I don't think this could be said any better. I had the same experience with the Arturia V collection among others over the years. The least companies could do is show some appreciation for their long time loyal customers who've given them literally hundreds & hundreds of dollars if not just to upgrade. I have nearly all of SL's products and I'm drawing the line here unless they were to show us some love. I'm pretty sure they won't as it's about profit and business, and I still respect and love them and their products..but I'll pass on this as the price just isn't right for me and i wouldn't feel it's money well spent considering all this


----------



## biggiantcircles (Aug 3, 2018)

Don't get me wrong, the lib looks great. Just want to make it clear I'm not saying the product isn't worth the price. I just feel very put off by the expiring crossgrade.

Ok, I've said my bit and I'll leave it at that now, I promise  

I'm not lobbying against SL here, again, I'm just going for transparency in explaining my own logic (no wordplay intended, heh). Cheers!


----------



## Fleer (Aug 4, 2018)

I’m having a ball with this one


----------



## Sample logic (Aug 4, 2018)

hi Guys
Thanks for the feedback. We spent over a year building this product from the ground up and it truly is a whole different beast from the original Arpology. 

Regarding the crossgrade, the crossgrade discount of $50 less than the asking price will always be active. So even when the intro period is over and the price jumps from $349.99 to $399.99 you will alwyas be able to apply your original serial of ARPOLOGY to get $50 off.

Because the product is entirely new, this really is not an upgrade, but rather a sister product to the original ARPOLOGY.

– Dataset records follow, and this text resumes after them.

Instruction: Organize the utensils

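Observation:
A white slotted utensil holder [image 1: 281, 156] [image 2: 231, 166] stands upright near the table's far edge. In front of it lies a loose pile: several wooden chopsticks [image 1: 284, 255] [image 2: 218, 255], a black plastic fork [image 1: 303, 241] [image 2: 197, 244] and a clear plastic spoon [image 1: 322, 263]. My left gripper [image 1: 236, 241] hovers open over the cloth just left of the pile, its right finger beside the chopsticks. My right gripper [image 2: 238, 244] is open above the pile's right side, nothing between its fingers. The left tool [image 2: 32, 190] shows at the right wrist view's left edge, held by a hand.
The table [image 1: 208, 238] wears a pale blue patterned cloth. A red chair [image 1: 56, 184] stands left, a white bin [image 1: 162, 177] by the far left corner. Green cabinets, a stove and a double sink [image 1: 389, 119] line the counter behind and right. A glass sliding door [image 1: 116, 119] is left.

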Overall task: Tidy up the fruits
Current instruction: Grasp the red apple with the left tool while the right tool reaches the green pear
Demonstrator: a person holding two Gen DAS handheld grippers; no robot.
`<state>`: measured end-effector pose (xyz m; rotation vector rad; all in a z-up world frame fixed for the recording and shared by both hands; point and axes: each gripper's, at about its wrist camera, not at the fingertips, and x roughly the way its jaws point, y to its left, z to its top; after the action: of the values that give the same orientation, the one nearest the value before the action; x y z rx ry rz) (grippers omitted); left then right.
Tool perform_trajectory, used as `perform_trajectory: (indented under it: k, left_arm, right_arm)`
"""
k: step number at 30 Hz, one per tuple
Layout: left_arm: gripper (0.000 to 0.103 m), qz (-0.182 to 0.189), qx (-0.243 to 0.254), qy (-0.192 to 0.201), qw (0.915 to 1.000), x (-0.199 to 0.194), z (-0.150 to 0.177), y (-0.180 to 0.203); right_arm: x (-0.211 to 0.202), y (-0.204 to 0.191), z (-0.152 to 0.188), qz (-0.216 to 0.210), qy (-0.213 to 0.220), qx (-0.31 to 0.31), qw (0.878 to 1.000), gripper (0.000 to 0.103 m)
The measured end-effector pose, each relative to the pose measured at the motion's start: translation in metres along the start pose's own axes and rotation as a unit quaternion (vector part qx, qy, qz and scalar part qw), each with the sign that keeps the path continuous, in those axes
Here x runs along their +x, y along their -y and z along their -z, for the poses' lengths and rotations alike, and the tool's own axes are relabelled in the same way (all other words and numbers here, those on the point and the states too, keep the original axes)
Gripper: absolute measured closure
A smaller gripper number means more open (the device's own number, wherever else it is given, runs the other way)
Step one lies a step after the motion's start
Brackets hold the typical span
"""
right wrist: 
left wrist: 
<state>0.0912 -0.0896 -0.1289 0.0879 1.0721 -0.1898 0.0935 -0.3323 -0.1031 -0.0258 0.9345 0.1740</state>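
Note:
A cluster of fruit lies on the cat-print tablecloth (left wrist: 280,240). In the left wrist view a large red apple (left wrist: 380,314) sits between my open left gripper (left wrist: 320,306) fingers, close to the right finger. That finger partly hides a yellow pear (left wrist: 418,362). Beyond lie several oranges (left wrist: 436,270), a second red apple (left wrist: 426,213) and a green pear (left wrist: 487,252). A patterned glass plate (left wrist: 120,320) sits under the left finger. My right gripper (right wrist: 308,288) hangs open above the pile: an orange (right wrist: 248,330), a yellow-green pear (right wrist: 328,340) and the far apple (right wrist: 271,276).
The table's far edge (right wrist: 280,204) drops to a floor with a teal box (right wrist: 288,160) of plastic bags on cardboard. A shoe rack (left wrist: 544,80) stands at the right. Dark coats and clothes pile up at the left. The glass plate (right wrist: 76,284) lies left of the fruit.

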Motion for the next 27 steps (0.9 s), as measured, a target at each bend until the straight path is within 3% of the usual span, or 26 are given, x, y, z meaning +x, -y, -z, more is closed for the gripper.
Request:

We are super honoured for all the rave reviews and can't wait to hear what you guys make with this beast!


----------



## biggiantcircles (Aug 4, 2018)

Thanks for clearing that up. Sorry to come out of the gate so hard at you.

Best of luck with everything. Cheers!


----------



## Rap-sody (Aug 4, 2018)

With this engine on their other libraries I own, with randomize features, 8 sounds presets that can be modified or tweaked, etc., I find almost endless possibilities with each library. This one looks like in the same league. I'm tempted.


----------



## Satorious (Aug 5, 2018)

I can appreciate the work which has gone into this. I'm just struggling to justify it at the current price point (especially as it has that "Sample Logic" sound which I feel I've got covered already with the likes of CinemorphX and Morphestra 2). I wasn't really a fan of the original library, but this one does sound "more my kinda thing"


----------



## Fleer (Aug 5, 2018)

Indeed. I was personally less into the original’s sounds but this second version deeply quenches my cinematic thirst. And it’s more than four times larger in sample size.


----------



## Vastman (Aug 7, 2018)

MillsMixx said:


> I don't think this could be said any better. I had the same experience with the Arturia V collection among others over the years. The least companies could do is show some appreciation for their long time loyal customers who've given them literally hundreds & hundreds of dollars if not just to upgrade. I have nearly all of SL's products and I'm drawing the line here unless they were to show us some love. I'm pretty sure they won't as it's about profit and business, and I still respect and love them and their products..but I'll pass on this as the price just isn't right for me and i wouldn't feel it's money well spent considering all this


couldn't agree more.... after paying this amount for the original Arpology... $50 off leaves me cold. Sure, I'm tempted but I'm also somewhat insulted... Will pass on this as I'm blessed with arps throughout my 7 SSD's....and I'm tending to return to creators which do a better job of rewarding loyal customers


----------



## Rap-sody (Aug 7, 2018)

Vastman said:


> couldn't agree more.... after paying this amount for the original Arpology... $50 off leaves me cold. Sure, I'm tempted but I'm also somewhat insulted... Will pass on this as I'm blessed with arps throughout my 7 SSD's....and I'm tending to return to creators which do a better job of rewarding loyal customers



Looks like it's not easy for developers to find the right balance. Current intro price + crossgrade rebate is 100$ off from list price. Considering Arpology was recently on sale at 99$, people who bought it at that price gets the same rebate from what they previously paid.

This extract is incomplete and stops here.